В истории итальянского кино есть такой феномен – «кинематограф контестации». Происходило всё это в начале шестидесятых и в целом соотносилось с общим протестным настроением в европейском кино тех лет. Национальные особенности, как правило, проявлялись в области предмета критики и формального решения фильма. Итальянский случай интересен тем, что сравнительно недавно (в первой половине пятидесятых) у них уже завершился другой протестный период – неореалистический. Но если тогда бунтовали против нищеты, разрухи и социальной несправедливости в послевоенной стране («Земля дрожит» Лукино Висконти, «Шуша», «Похитители велосипедов» и «Умберто Д.» Витторио де Сики, «Рим в 11 часов» Джузеппе де Сантиса), то вскоре наступило «итальянское экономическое чудо», и страна довольно быстро отстроилась, доходы населения возросли.
С кризисом направления его теперь уже классики (неореализм оказал большое влияние на дальнейшее развитие мирового кино) справлялись по-разному. Роберто Росселлини женился на голливудской звезде Ингрид Бергман и стал снимать мистические и исторические драмы, которые, хотя и были отмечены влиянием более ранних опытов режиссёра, явно не могли быть отнесены к собственно неореализму. Лукино Висконти, с чьей «Одержимости» иногда ведут отсчёт направления, ушёл в роскошные сложнопостановочные саги, к которым всегда тяготел. Уже в 1954 году он снимает масштабную мелодраму «Чувство» с Алидой Валли и Фарли Грейнджером (и даже более поздний «Рокко и его братья» в лучшем случае лишь отсылает к прошлому мастера). Возник так называемый розовый неореализм, где прелести главных героинь несколько затмевали их страдания. Самым любопытным «ответом» на прошлое итальянского кино стал кинематограф крупнейшего европейского режиссёра шестидесятых годов Пьера Паоло Пазолини. Его дебютный «Аккатоне» утвердил новое отношение к обездоленным нищим героям, которых воспевал неореализм. Пазолини показывает своего Аккатоне неприглядным ленивым негодяем, который предпочитает сутенёрство и воровство честному труду. Однако в этом негодяе Пазолини видит современного святого, мученика. Пролетариат изначально добродетелен, развращают его эксплуатация и угнетение.
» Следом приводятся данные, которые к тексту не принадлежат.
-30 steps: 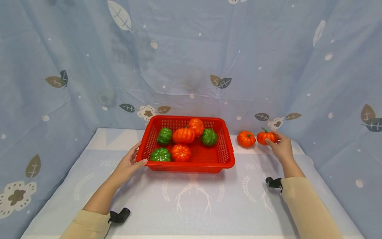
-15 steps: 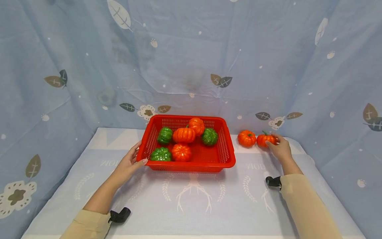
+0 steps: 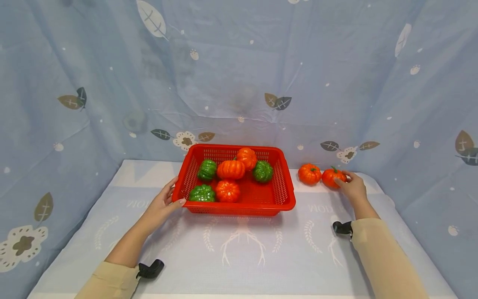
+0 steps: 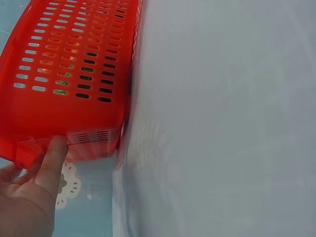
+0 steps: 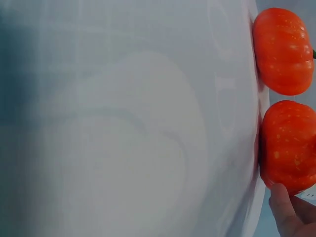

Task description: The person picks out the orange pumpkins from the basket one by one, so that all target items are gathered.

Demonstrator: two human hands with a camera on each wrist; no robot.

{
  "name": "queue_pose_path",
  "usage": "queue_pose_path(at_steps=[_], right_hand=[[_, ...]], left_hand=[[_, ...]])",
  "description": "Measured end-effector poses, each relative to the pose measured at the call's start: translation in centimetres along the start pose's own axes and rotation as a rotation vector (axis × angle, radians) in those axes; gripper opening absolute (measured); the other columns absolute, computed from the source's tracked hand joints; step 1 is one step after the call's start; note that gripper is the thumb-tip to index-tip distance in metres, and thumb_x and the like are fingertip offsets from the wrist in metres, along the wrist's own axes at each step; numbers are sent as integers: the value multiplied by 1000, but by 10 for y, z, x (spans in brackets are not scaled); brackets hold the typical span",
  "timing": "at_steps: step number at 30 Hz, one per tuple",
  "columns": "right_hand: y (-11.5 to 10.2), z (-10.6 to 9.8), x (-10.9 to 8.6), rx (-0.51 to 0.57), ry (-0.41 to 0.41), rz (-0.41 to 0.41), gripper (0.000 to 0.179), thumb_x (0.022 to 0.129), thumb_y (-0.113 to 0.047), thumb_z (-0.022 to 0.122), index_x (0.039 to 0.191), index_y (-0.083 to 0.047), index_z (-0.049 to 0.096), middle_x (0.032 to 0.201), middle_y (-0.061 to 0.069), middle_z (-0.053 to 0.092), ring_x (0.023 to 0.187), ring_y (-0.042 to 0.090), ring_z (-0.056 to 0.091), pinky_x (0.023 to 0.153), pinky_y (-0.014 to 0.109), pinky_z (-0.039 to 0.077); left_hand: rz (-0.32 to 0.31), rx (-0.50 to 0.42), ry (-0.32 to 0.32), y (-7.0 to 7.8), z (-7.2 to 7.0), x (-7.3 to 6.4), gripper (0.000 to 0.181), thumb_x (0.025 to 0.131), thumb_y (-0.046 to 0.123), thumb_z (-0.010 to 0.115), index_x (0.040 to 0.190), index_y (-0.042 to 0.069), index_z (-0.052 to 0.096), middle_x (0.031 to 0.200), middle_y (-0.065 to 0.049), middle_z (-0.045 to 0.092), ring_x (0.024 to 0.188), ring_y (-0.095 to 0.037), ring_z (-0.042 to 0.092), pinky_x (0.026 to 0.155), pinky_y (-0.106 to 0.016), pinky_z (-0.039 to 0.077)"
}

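While my left hand grips the left end of the red basket, thumb at its near corner and fingers against the side, my right hand has thumb and fingers curled about the far side of an orange pumpkin. Squat and roundish, that pumpkin sits well to the basket's right, with a second pumpkin between them; the basket's long axis runs left to right, and my right hand is much the nearer.
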State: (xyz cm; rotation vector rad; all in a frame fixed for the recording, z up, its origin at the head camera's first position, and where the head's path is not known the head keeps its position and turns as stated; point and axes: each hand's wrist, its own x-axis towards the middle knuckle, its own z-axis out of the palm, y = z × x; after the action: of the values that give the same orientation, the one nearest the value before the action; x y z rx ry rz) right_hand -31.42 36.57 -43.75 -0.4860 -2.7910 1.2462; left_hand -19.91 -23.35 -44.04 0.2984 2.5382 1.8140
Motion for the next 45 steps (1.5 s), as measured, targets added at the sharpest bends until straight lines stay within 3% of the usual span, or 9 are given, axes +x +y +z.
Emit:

Фильмы и книги Пазолини особенно впечатлили нескольких молодых итальянцев, начинавших свою карьеру в кино, в первую очередь Бернардо Бертолуччи, Марко Беллоккьо и Сальваторе Сампери. Их ранние фильмы (которые и стали называться «кинематографом контестации») – «Перед революцией», «Кулаки в кармане», «Спасибо, тётя» – были чрезвычайно похожи друг на друга (Сампери вообще сделал «Спасибо, тётя» вариацией на тему фильма Беллоккьо): главный герой, бунтующий против буржуазного мира и семьи как его основы, предпринимает отчаянную попытку порвать с прошлым через бунт, безумие или смерть. Не такую историю рассказывает Роберто Фаэнца в своей (сравнительно поздней для направления – 1968 года) «Эскалации». Крупный промышленник Аугусто пытается сделать своего непутёвого сына-хиппи Луку помощником и наследником, тогда как тот занят высокими духовными исканиями. В конечном счёте отец нанимает психоаналитика Карлу, которая соблазняет Луку и продвигает его на вершину корпоративной лестницы; закономерно Лука травит её саму и начинает теснить магната-отца. Фильм этот интересен не столько своим сюжетом (уже у Бертолуччи герой решает вернуться к своей буржуазной семье), сколько сменой эстетических ориентиров: на Фаэнцу явно повлияли Годар с его американизмами, кричащими цветами и жанровыми пародиями, а также сами американцы, у которых успех бунта исчисляли сборами в кинотеатрах. В «Эскалации» стилизованные ультрамодернистские комнаты становятся декорацией для классического фарса, где даже похороны кончаются зажигательным концертом джаз-квартета. Через своего героя Фаэнца говорит зрителю: революция кончилась, одни забыли о ней, бормоча мантры и играя на ситаре, другие – карабкаясь по социальной лестнице.